You got the driver, you got capacitors for the MMC, primary and secondary coils are also pretty much decided upon.

You have a gap between the TO-247 IGBTs and CM300 bricks, I fear that the TO-247 is not powerful enough, my DRSSTC1 used 60N60 minibricks and they are really not powerful enough to drive a 160mm diameter secondary coil. So unless you source up some SKM75/150/200 or such, I think you just use your CM300 bricks, your coil will properly be around 100 kHz and that is no problem for CM300s.

Maybe something in the range of 0.25 mm diameter wire, 1800 turns and you should get in around 120 kHz with topload of same small diameter as coil diameter and topload large diameter as coil length.

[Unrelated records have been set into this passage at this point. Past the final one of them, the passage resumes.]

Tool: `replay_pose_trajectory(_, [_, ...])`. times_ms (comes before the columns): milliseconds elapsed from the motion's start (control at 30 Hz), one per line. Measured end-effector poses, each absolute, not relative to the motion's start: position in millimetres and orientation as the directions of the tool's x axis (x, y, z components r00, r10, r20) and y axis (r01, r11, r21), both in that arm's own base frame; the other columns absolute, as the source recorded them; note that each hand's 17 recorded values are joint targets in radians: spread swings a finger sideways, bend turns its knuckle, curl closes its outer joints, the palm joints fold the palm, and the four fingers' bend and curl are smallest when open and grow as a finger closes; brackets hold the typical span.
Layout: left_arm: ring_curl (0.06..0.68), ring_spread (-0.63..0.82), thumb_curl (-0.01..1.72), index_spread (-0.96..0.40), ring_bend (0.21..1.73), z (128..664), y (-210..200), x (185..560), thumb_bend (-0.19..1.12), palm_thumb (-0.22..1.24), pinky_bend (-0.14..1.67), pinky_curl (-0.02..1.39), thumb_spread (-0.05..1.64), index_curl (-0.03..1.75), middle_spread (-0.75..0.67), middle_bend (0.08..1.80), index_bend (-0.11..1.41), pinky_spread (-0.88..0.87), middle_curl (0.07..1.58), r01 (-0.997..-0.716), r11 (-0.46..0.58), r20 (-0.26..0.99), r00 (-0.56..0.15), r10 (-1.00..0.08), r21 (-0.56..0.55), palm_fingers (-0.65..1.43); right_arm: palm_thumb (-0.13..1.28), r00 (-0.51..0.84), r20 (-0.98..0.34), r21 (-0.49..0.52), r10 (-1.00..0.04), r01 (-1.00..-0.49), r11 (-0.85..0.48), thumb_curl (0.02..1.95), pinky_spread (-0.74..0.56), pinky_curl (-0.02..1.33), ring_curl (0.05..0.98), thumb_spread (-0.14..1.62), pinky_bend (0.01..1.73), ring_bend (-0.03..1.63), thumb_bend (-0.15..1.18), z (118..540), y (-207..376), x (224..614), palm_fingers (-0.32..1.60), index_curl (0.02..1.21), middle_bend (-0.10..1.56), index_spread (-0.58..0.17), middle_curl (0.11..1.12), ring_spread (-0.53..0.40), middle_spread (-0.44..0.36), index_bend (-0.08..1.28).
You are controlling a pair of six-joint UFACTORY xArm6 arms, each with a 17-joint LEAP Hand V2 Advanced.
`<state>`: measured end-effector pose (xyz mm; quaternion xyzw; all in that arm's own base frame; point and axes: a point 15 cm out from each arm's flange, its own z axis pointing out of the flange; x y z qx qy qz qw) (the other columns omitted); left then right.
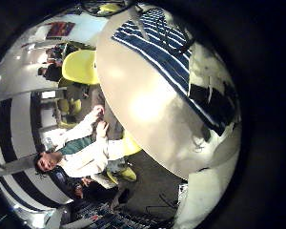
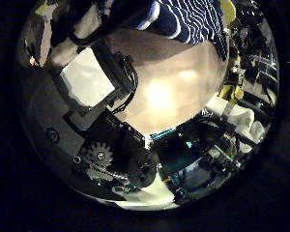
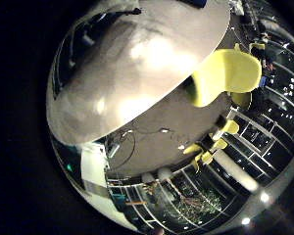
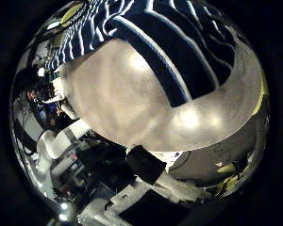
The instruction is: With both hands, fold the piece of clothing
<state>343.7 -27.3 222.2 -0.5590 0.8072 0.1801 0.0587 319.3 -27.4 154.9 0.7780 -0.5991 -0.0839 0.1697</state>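
Robot hand (image 2: 106,126) fingers look relaxed, grasping nothing, above the worktop (image 4: 132,94); we cannot tell the other's state. We should pinch the striped garment (image 4: 170,42) edges evenly.

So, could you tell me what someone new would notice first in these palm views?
Most striking is the dark, white-striped piece of clothing, lying on the pale round table and filling much of the right thumb side palm view, so it is close to that palm. Next come the yellow chairs standing beside the table.
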Motion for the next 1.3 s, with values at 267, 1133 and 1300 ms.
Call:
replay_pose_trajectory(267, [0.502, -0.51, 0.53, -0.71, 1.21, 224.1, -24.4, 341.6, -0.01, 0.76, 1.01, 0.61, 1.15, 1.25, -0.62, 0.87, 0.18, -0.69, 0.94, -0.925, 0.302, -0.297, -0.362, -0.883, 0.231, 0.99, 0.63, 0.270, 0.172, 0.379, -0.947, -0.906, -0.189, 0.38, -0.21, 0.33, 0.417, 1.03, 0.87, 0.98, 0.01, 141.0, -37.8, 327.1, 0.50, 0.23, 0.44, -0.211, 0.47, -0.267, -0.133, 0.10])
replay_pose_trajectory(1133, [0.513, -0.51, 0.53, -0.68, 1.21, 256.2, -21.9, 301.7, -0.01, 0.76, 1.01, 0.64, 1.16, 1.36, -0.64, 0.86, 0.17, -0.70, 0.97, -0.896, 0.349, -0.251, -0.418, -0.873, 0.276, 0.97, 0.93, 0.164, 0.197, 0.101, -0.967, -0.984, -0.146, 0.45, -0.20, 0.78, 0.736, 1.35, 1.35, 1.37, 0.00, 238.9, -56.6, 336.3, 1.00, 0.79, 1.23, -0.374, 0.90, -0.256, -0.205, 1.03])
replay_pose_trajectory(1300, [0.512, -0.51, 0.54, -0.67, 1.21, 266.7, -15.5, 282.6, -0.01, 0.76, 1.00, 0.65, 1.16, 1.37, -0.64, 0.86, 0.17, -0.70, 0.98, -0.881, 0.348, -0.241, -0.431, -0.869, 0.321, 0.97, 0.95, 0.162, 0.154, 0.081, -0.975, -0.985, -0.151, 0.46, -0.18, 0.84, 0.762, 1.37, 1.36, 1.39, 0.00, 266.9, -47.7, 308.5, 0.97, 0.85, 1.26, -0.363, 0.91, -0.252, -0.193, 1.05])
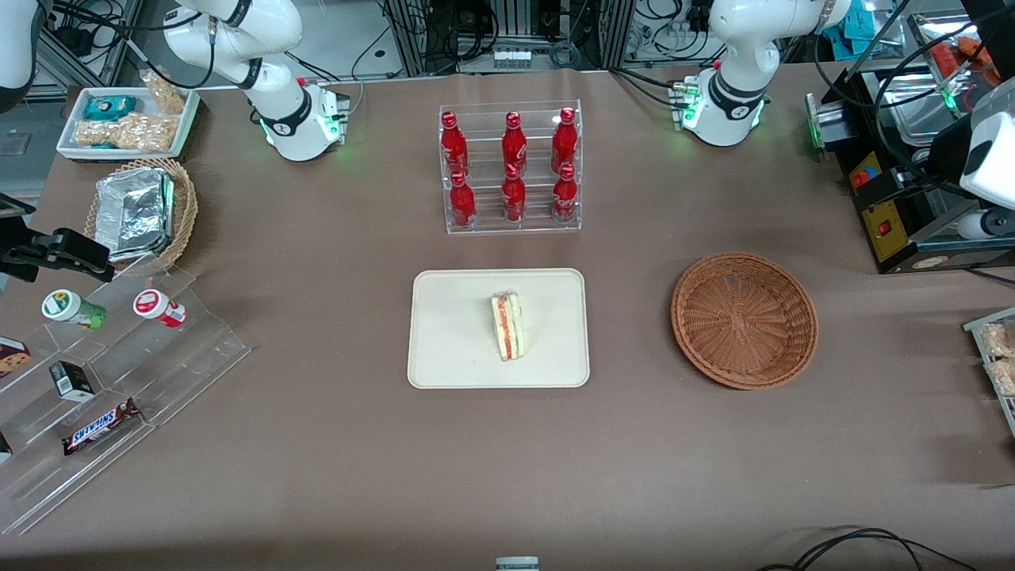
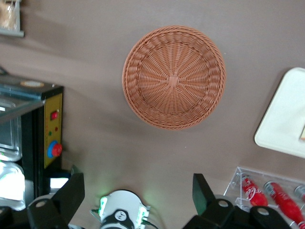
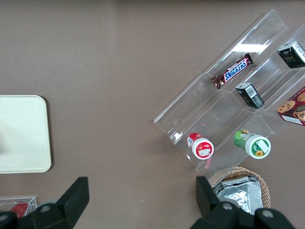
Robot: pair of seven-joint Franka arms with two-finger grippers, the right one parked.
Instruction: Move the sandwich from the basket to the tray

For MMC capacitance, check this discussion out: https://highvoltageforum.net/index.php?topic=90.msg462#msg462

Okay, I popped over to the local machine shop, he's making up some white plastic end caps for my coilform. I'm going to attach it to a motor and make a small jig and get winding!

What kind of prep should I do on the acrylic tube? Do I want to sand it down where I'm putting the wires, or leave it all nice and smooth?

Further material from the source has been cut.